Paul Ryan has put himself in an impossible position.
After withholding his support for Donald Trump for weeks, the speaker of the House endorsed him at the exact moment many others were stepping away.
Ryan endorsed Trump in his hometown newspaper just days before unveiling his own vision of what the Republican Party platform could look like in an effort to bring the presumptive nominee on board and in line with congressional republicans who will all be running their own races.
Ryan moved forward down this dual path even with no evidence that Donald Trump would get behind the policies Ryan is proposing as he prepares his general election campaign. In several instances, Trump has taken positions that are in direct opposition to what Ryan has laid out but Trump has signaled a willingness to deal with the Speaker.

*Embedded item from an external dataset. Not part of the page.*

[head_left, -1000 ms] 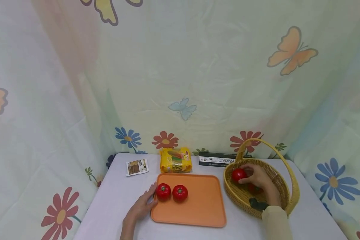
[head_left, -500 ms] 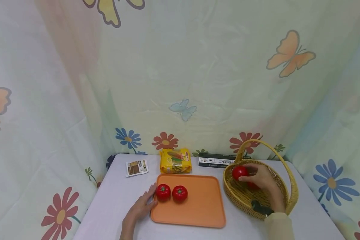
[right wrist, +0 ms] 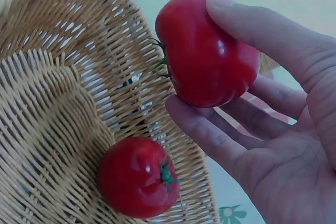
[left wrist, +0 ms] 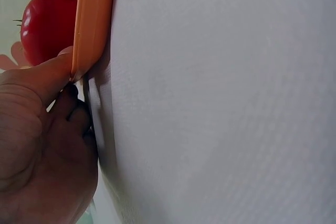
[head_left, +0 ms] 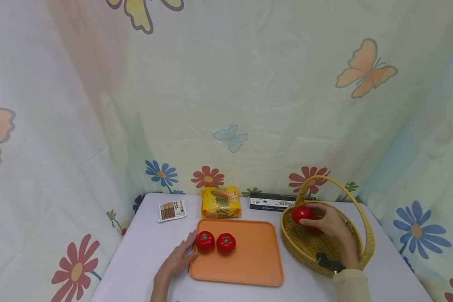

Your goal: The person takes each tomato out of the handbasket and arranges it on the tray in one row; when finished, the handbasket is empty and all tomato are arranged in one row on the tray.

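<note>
My right hand point(head_left: 326, 220) grips a red tomato point(right wrist: 210, 51) between thumb and fingers, held up at the left side of the wicker basket point(head_left: 302, 247). A second tomato point(right wrist: 139, 177) lies in the basket below it, partly hidden by the hand in the head view. My left hand point(head_left: 177, 260) holds the left edge of the orange tray point(head_left: 253, 256), with the thumb point(left wrist: 55, 69) on the rim and the other fingers outside and below it. Two tomatoes, a left one point(head_left: 205, 242) and a right one point(head_left: 226, 243), sit side by side on the tray.
Behind the tray lie a yellow food packet point(head_left: 221, 202), a small white-and-brown sachet point(head_left: 172, 210) and a dark pasta box point(head_left: 269, 201). The basket's tall handle point(head_left: 366, 218) arches over its right side. A printed curtain point(head_left: 226, 92) closes off the back.
The right hand has raised its tomato slightly within the basket and shifted a little. The left hand and the tray have stayed in place.
</note>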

Now, in the wake of the country's worst mass shooting in history at a nightclub in Orlando over the weekend, Trump and Ryan are again at odds as Trump double downed on his call for a ban on all Muslims entering the United States.

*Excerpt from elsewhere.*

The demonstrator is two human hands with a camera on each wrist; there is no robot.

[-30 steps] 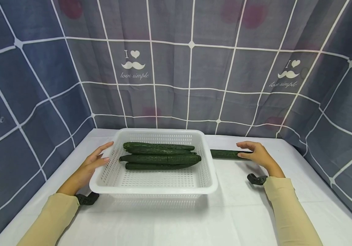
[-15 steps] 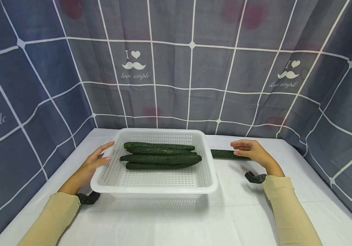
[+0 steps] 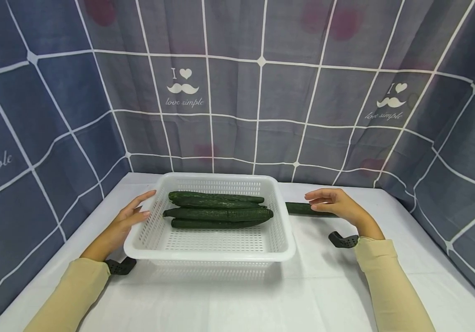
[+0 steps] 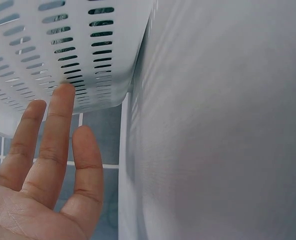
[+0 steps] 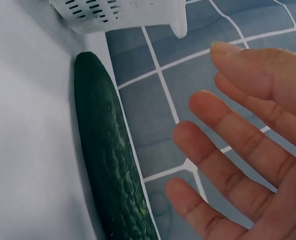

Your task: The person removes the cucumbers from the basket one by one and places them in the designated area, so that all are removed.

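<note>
A white perforated plastic basket holds several dark green cucumbers lying side by side. My left hand is at the basket's left side, its fingers spread and extended. In the left wrist view, the fingertips of that hand reach right up to the slotted basket wall. To the right of the basket, one more cucumber lies on the table. Over it hovers my right hand, fingers loosely bent with nothing in them. The right wrist view shows this cucumber apart from the fingers.
A white cloth covers the table. Dark blue-grey checked curtains enclose the back and both sides, close behind the basket. Both wrists wear small black devices, one on the left wrist and one on the right wrist.
My right hand has shifted left along the loose cucumber, toward the basket, and its fingers have come off the cucumber. The left hand and the basket stay nearly the same.
</note>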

The Muslim ban was one of Trump's most inflammatory and criticized proposals during the primaries and one that members of the GOP - including Ryan - had hoped Trump would publicly back away from.
Ryan, in an interview with Face the Nation that was conducted before the attack in Orlando, made clear he was opposed to any ban on Muslims that Trump had previously proposed.
"I've been pretty clear about that, I obviously don't support the Muslim ban, I do not think we should have a religious test on people who come into this country" Ryan said.
In a statement about the terrorist attack, Ryan made no reference to the ban proposal, instead expressing his condolences for the victims and that, "as we heal, we need to be clear-eyed about who did this, we are a nation at war with Islamist terrorists."
This separation between the two current leaders of the Republican party will prompt even more questions about Ryan's support for Trump and his insistence that he will unify the party heading into November.
Entitlement reform is another major sticking point between the two men.
"As Republicans, if you think you are going to change very substantially for the worse Medicare, Medicaid and Social Security in any substantial way, and at the same time you think you are going to win elections, it just really is not going to happen," Trump said at CPAC in 2013. In recent months, he has said that Social Security can be saved by targeting waste, fraud and abuse.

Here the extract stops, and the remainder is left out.